Intérieur de la Oude Kerk d’Amsterdam

Emanuel de Witte (Alkmaar, vers 1617 - Amsterdam, 1691-1692)
Vers 1655

Huile sur bois, 60 x 52,5 cm

Musée des Beaux-Arts

Emanuel de Witte entre en apprentissage à Delft chez un peintre de natures mortes. Il y intègre la corporation des peintres en 1642. C'est à partir de 1652 qu'il est cité dans les archives d'Amsterdam. Les scènes historiques et les portraits de sa jeunesse témoignent de diverses influences, notamment celles de Gérard Dou et des peintres de l'École d'Utrecht. Il se spécialise après 1650 dans les représentations d'architectures et d'intérieurs d'églises en particulier, tout en peignant aussi des scènes de genre, des vues de port imaginaires et des scènes mythologiques.
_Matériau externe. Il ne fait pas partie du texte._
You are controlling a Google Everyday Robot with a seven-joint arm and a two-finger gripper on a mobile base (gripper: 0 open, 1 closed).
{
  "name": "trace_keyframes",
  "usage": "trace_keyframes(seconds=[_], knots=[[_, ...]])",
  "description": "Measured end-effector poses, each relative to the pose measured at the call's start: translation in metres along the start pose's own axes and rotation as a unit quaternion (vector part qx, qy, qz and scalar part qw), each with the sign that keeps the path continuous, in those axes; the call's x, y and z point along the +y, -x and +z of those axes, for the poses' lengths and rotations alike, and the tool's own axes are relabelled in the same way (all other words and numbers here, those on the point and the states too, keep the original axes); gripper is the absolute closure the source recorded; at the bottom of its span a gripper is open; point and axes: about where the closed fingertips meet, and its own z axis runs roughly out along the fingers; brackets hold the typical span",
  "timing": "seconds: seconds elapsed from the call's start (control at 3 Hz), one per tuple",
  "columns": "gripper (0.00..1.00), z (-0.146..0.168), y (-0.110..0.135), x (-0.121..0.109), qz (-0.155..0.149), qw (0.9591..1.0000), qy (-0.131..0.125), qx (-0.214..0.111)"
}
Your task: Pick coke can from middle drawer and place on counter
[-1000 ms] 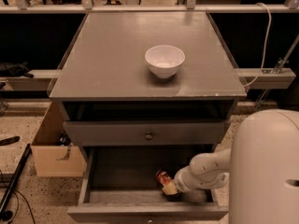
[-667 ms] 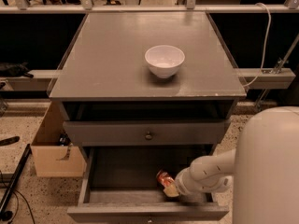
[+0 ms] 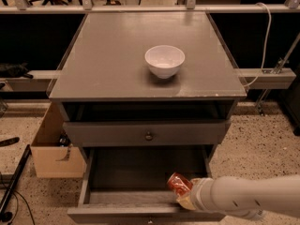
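1. The counter (image 3: 108, 64) is being seen whole from above and in front. Pale chipped specks are being shown along its front edge.
2. The middle drawer (image 3: 131, 170) is being shown pulled out, below a closed drawer front (image 3: 112, 134) with a round knob. Its own front panel is being cut off by the lower edge of the view, and its right front corner is being covered by the arm.
3. The white arm (image 3: 248, 198) is being seen reaching in from the lower right (most of it is being cut off by the frame).
4. A cardboard box (image 3: 54, 158) is being shown on the floor, left of the cabinet. Its contents are being lost in shadow.
5. A white bowl (image 3: 164, 61) is being carried upright by the counter, near the middle.
6. The gripper (image 3: 184, 199) is being seen at the arm's tip, inside the drawer at its right front and against the can. Only a yellowish part is being shown, so how far open it is, and whether the can is being gripped, cannot be told.
7. The coke can (image 3: 178, 183) is being seen tilted in the drawer's right front. Its lower end is being hidden (resting or lifted cannot be told).
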Motion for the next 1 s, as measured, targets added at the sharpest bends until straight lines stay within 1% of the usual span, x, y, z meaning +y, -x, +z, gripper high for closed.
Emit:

Des deux Intérieur d'église conservés au Musée des Beaux-Arts, celui-ci est particulièrement représentatif de la production amstellodamoise d'Emanuel de Witte. Il s'agit vraisemblablement de l'Oude Kerk d'Amsterdam. Le regard est projeté dans un espace - en l'occurrence un des bas-côtés et le chœur de l'église - où zones d'ombre et de lumière sont distribuées selon un rythme qui n'a rien de symétrique, ni de systématique. Un point d'orgue semble s'établir en la personne courbée au-dessus d'un madrier qui définit la profondeur de champ. De Witte se sert des figures pour indiquer l'échelle de grandeur de l'édifice. Elles bénéficient d'accents de lumière et de couleurs vibrantes, tel le gilet rouge du fossoyeur, à partir desquels l'église entière devient vivante. Au fond à gauche, un cortège funèbre disparaît quasiment derrière les stalles, comme si l'artiste voulait occulter l'enterrement, c'est-à-dire le sujet même de la représentation. Par contre, c'est une évocation de la vie dans sa totalité que l'artiste suggère au premier plan : autour de la fosse, la jeune mère et son enfant, le jeune garçon, les deux hommes d'âges différents évoquent les différentes phases de la vie jusqu'à la mort. Loin de l'ostentation funèbre du cortège, la mort qu'évoque de Witte dans une atmosphère lumineuse et sereine devient ainsi partie intégrante de la vie.

Au-delà de la vue topographique, certes belle, d'un intérieur d'église, c'est un moment de réflexion que nous propose Emanuel de Witte.